One of their favorite plants is the healing aloe plant: "we use it (the gel in the leaves) for everything." They also have quite a few pineapples ripening, and tangerines, lemons, tangelos and a kumquat. This back garden is fenced so their dog can run free, but here also the grass is elegant. So are the plants surrounding it. Honeysuckle was blooming abundantly along part of the chain link fence and bleeding heart along another length.

The back garden where the dog can run free is surrounded by gardenias, a very green neem tree, a tall fishtail palm.

Two gardenias were blooming. "That one by the house looked so bad we were going to take it out, and then it burst into bloom to show us," said Beverly.

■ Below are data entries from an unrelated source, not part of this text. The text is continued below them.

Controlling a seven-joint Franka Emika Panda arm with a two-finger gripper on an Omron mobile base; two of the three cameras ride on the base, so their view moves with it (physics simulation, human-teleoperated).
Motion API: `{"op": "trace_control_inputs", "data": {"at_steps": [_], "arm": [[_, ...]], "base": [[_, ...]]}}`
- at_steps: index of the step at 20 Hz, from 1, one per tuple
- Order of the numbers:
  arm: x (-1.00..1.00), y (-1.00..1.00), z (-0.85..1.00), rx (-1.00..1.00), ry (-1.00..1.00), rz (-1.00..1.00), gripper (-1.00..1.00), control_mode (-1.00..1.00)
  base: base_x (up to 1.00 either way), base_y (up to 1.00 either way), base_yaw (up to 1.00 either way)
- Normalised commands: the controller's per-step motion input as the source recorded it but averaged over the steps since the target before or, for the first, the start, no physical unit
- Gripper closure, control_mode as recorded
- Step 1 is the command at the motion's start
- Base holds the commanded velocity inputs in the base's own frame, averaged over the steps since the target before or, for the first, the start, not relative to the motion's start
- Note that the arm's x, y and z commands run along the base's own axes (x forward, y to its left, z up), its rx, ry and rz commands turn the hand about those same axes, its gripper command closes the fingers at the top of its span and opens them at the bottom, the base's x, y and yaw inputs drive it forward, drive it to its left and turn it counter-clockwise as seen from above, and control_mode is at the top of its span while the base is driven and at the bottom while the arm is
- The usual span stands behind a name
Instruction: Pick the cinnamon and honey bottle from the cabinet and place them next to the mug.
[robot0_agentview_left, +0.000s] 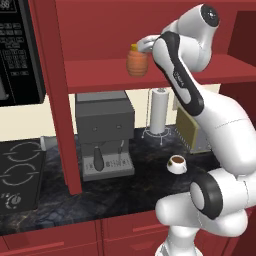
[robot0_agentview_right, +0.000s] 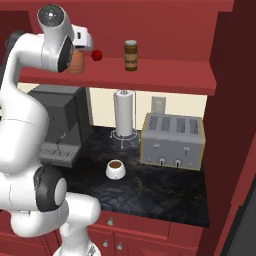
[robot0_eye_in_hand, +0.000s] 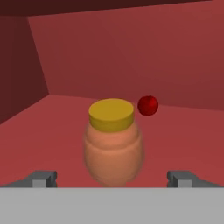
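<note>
Claw (robot0_eye_in_hand: 112, 178) up at shelf height, fingers spread wide, one tip either side of the honey bottle (robot0_eye_in_hand: 113, 142) in the hand view, and nothing pinched between them. The two fingertips (robot0_eye_in_hand: 43, 178) sit well apart, the jar squarely in the gap but a little beyond them.

Now the big pieces. The cabinet (robot0_agentview_right: 165, 80) spans the whole scene, dark red, its shelf board running across above the surface (robot0_agentview_right: 150, 187) with a thick upright post on the left. Below the shelf, on the dark stone surface, the grey coffee machine (robot0_agentview_left: 104, 135) stands at the left, and the silver toaster (robot0_agentview_right: 173, 141) sits at the right. Between them, far back by the wall, a paper towel roll (robot0_agentview_right: 124, 113) stands upright on its wire holder.

Down to the small stuff. The honey bottle (robot0_agentview_left: 136, 61) stands upright on the shelf, orange and ribbed, yellow lid on, right at the end of the arm. The cinnamon (robot0_agentview_right: 131, 55) stands upright on the same shelf, further right, well clear of the honey. Between those two lies a little red ball (robot0_agentview_right: 96, 55), just beside the honey bottle. And the mug (robot0_agentview_right: 115, 169) rests on the surface in front of the towel roll, brown liquid showing inside, near the toaster's left end.
</note>
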Motion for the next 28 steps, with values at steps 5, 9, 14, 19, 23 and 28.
{"op": "trace_control_inputs", "data": {"at_steps": [5,9,14,19,23,28], "arm": [[0.21,0.04,0.0,0.0,0.0,0.0,-1.0,-1.0],[0.16,0.14,0.0,0.0,0.0,0.02,-1.0,-1.0],[0.22,0.1,-0.01,0.0,0.0,0.02,-1.0,-1.0],[0.22,0.01,0.0,0.0,0.0,0.01,-1.0,-1.0],[0.08,0.0,-0.02,0.0,0.0,0.0,-1.0,-1.0],[0.08,0.0,-0.14,0.0,0.0,0.0,-1.0,-1.0]], "base": [[0.0,0.0,0.0],[0.0,0.0,0.0],[0.0,0.0,0.0],[0.0,0.0,0.0],[0.0,0.0,0.0],[0.0,0.0,0.0]]}}
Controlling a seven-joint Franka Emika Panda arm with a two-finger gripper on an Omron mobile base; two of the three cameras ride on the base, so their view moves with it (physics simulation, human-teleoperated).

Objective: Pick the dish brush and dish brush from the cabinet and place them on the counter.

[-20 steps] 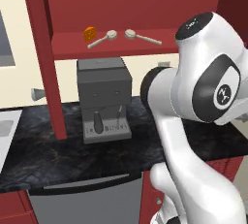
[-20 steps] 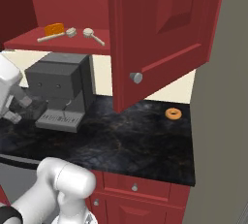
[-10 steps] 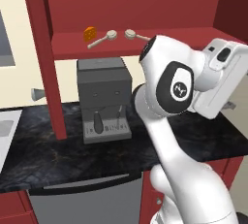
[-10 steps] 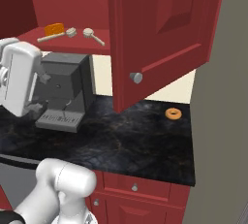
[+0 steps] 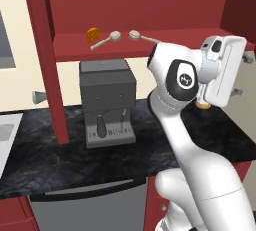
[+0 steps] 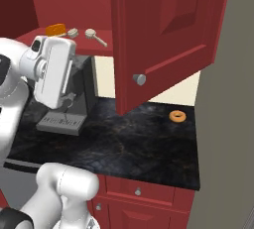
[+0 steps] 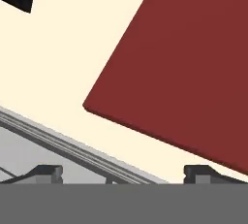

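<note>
Two pale beige dish brushes lie on the red shelf of the open cabinet point(image 5: 70, 51), one point(image 5: 107, 40) left of the other point(image 5: 141, 37). From the right they show as a short one point(image 6: 73, 32) and a longer one point(image 6: 95, 36). My white hand point(image 5: 220, 71) hangs below the shelf and to the right of the brushes, apart from them. In the right base view the hand point(image 6: 52, 72) is in front of the coffee machine. The gripper point(image 7: 123, 173) is open with nothing between its fingertips point(image 7: 48, 172), facing a red panel point(image 7: 193, 58) and cream wall. The black counter point(image 5: 45, 160) lies below.
An orange block point(image 5: 92, 34) sits left of the brushes on the shelf. A grey coffee machine point(image 5: 106, 102) stands on the counter under the shelf. The cabinet door point(image 6: 163, 29) hangs open with its knob point(image 6: 139, 79) over the counter point(image 6: 139, 143). A donut point(image 6: 177, 116) lies at the back right.
The arm has swung round from its folded pose. The hand has come up in front of the coffee machine. Its jaws stayed open, and the brushes have not moved.
</note>
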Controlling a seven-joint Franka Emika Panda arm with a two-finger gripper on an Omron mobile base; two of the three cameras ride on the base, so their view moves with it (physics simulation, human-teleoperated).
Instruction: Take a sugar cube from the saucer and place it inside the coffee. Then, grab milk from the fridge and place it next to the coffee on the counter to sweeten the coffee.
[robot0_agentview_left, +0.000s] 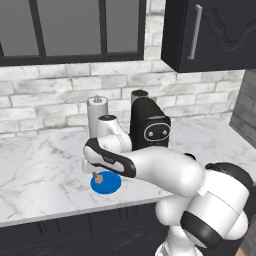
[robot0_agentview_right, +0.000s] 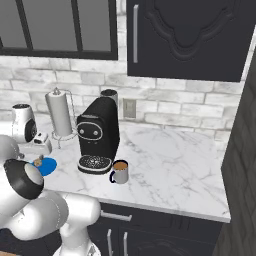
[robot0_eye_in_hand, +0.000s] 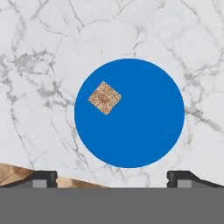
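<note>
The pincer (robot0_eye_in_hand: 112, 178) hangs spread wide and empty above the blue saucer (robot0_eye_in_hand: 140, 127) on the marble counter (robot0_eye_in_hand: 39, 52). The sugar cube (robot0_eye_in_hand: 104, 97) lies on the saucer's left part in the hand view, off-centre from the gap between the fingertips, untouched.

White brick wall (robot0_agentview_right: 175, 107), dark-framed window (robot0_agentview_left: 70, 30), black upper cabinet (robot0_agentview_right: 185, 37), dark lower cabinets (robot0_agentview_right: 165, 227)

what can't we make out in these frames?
- Coffee mug: left base view, behind the arm.
- Saucer: near part covered by the arm in both base views.
- Sugar cube: too small in base views for detail.
- Gripper: cut by the hand view's bottom edge; jaws open.
</note>
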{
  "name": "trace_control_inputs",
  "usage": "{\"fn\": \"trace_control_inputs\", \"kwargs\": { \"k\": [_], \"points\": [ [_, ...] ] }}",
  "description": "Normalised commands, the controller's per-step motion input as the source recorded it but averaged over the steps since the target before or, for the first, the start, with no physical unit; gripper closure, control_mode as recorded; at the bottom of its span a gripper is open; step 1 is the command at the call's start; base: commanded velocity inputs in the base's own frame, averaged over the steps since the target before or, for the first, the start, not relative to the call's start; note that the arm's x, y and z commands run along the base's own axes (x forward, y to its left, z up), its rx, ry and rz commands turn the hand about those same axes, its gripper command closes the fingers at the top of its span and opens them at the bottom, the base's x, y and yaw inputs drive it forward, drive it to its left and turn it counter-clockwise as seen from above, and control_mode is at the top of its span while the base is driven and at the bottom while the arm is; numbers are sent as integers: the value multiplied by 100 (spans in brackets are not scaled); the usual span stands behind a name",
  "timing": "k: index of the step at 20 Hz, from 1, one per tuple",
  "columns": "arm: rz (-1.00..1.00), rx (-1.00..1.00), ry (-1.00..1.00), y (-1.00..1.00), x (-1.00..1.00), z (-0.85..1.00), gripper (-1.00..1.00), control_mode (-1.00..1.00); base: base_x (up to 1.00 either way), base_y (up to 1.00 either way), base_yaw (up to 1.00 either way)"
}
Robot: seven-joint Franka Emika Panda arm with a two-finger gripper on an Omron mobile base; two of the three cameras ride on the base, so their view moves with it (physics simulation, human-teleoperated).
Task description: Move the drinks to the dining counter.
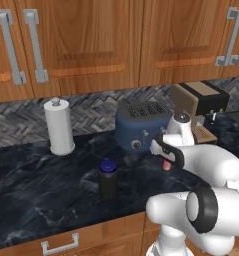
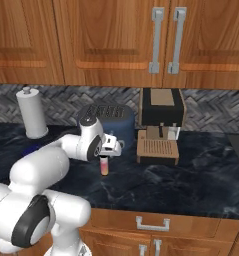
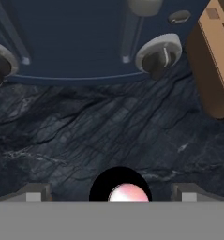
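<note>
Pink bottle: a tiny pink-and-white bottle (image 2: 105, 166) stands upright on the dark marbled counter (image 2: 191, 180), a little left of the middle in the right base view. In the hand view its dark cap with a pink spot (image 3: 120, 190) sits at the bottom centre.
Gripper: the gripper (image 2: 110, 148) hangs just above this bottle, in the centre left of the right base view. Its jaws are spread wide and they hold nothing. In the hand view one fingertip (image 3: 33, 192) is at the lower left and the other at the lower right, with the cap between them and apart from both.
Black bottle: a squat black bottle with a blue cap (image 1: 108, 180) stands upright near the counter's front edge, at the centre of the left base view, well apart from the pink one.
Toaster: the blue toaster (image 1: 141, 125) is behind the pink bottle, right of centre in the left base view; its knobs show at the top of the hand view.
Coffee machine: the brown and black coffee machine (image 2: 160, 127) stands just beside the toaster, right of centre in the right base view.
Paper towel roll: a tall white paper towel roll (image 1: 59, 126) stands at the left, by the backsplash.
Cabinets: wooden cabinets (image 1: 91, 40) fill the top of both base views.
</note>
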Motion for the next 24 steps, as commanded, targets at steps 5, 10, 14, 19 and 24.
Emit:
{"fn": "trace_control_inputs", "kwargs": {
  "k": [5,10,14,19,24],
  "points": [
    [0,0,0,0,4,-11,-100,-100,0,0,0],
    [0,0,0,0,0,-7,100,-100,0,0,0],
    [0,0,0,0,0,0,100,-100,0,0,0],
    [0,0,-1,2,-8,6,100,-100,0,0,0],
    [0,0,-17,9,-47,72,100,-100,0,0,0]
  ]
}}
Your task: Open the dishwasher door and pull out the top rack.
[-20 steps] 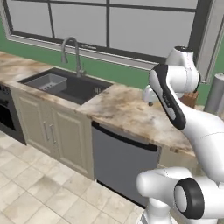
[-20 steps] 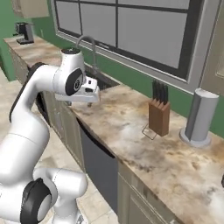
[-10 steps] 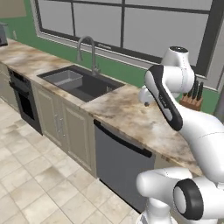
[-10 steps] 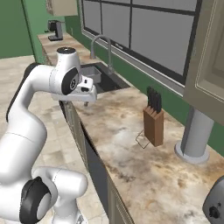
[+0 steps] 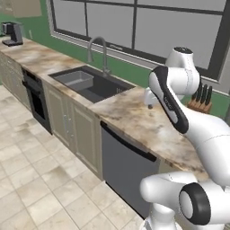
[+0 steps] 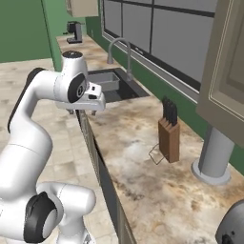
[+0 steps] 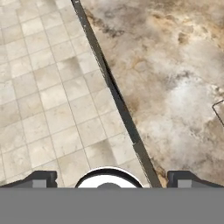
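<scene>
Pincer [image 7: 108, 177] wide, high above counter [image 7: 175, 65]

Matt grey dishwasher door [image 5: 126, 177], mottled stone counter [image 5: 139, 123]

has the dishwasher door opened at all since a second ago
No. The dishwasher door is shut, flush under the counter edge as before. The whole view shifted because the base drove, not the door.

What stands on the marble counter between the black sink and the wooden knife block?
In the left base view, bare marble counter and the arm separate black sink from wooden knife block.
</scene>
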Controlling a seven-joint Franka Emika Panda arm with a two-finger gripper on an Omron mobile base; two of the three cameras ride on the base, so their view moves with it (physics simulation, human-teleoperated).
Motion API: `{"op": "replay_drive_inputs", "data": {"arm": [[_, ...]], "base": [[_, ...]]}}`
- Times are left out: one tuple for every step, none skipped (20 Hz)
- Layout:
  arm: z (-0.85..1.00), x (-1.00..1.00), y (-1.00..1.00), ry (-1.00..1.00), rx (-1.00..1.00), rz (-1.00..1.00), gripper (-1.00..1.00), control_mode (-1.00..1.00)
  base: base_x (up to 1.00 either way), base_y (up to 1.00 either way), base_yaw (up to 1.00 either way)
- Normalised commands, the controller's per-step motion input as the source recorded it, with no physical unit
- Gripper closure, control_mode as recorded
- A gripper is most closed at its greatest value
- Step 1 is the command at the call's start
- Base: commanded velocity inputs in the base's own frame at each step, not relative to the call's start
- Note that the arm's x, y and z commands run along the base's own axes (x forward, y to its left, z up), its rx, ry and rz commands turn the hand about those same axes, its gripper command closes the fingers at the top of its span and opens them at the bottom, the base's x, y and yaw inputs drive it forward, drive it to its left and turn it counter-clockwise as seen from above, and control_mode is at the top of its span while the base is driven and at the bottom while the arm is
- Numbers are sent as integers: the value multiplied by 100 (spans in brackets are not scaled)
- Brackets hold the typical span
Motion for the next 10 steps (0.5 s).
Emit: {"op": "replay_drive_inputs", "data": {"arm": [[0,0,0,0,0,0,-100,100],[0,0,0,0,0,0,-100,100],[0,0,0,0,0,0,-100,100],[0,0,0,0,0,0,-100,100],[0,0,0,0,0,0,-100,100],[0,0,0,0,0,0,-100,100],[0,0,0,0,0,0,-100,100],[0,0,0,0,0,0,-100,100],[0,0,0,0,0,0,-100,100],[-66,0,6,0,-5,3,-100,-100]], "base": [[1,0,20],[5,0,19],[6,-9,19],[0,-30,19],[0,-31,18],[0,-24,16],[0,-29,12],[0,-7,9],[0,0,8],[0,0,0]]}}
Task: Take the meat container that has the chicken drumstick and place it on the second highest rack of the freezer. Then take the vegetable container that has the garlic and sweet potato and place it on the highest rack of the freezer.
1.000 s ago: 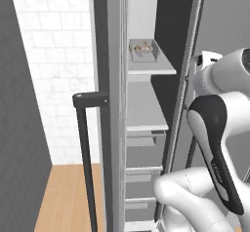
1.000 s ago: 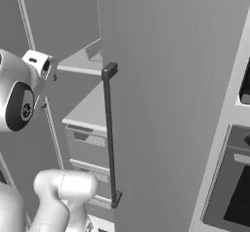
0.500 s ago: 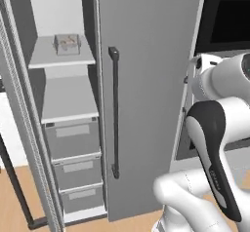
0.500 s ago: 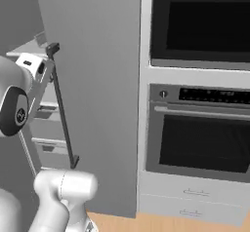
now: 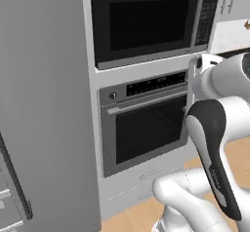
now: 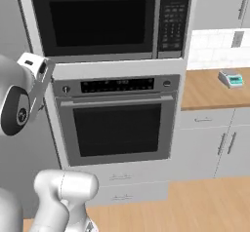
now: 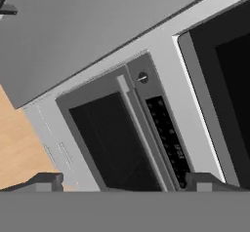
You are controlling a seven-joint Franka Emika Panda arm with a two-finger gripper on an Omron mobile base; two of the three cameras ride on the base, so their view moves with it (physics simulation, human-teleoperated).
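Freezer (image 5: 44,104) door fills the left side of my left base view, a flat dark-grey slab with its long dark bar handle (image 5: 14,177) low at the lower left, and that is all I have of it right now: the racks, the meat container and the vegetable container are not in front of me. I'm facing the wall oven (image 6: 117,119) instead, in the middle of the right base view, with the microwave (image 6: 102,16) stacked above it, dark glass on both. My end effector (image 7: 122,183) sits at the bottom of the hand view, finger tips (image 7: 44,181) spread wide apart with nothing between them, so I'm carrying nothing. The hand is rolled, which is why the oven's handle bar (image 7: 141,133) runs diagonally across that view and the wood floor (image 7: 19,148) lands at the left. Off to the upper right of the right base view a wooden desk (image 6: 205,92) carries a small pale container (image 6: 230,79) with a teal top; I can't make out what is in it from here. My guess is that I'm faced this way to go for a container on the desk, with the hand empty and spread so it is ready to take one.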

A huge fishtail palm had suffered some damage near the top, but for the most part it was thriving and baby plants were coming up all around it. A palm of unknown name (they have too many plants to keep track of all of the names) has an attractive bronze color on the new growth all year long. They have many interesting palms and cycads, none of which are too tall to prune.

He does take an ax to the runners of the lady palm, Raphis species. It has roots that are like iron.

Beverly claims they often miss the rains that fall nearby, but they also missed much of the frost. Their large neem tree was completely green while many of us had ours turned completely brown. "Another wonder of nature for us to enjoy," says Beverly.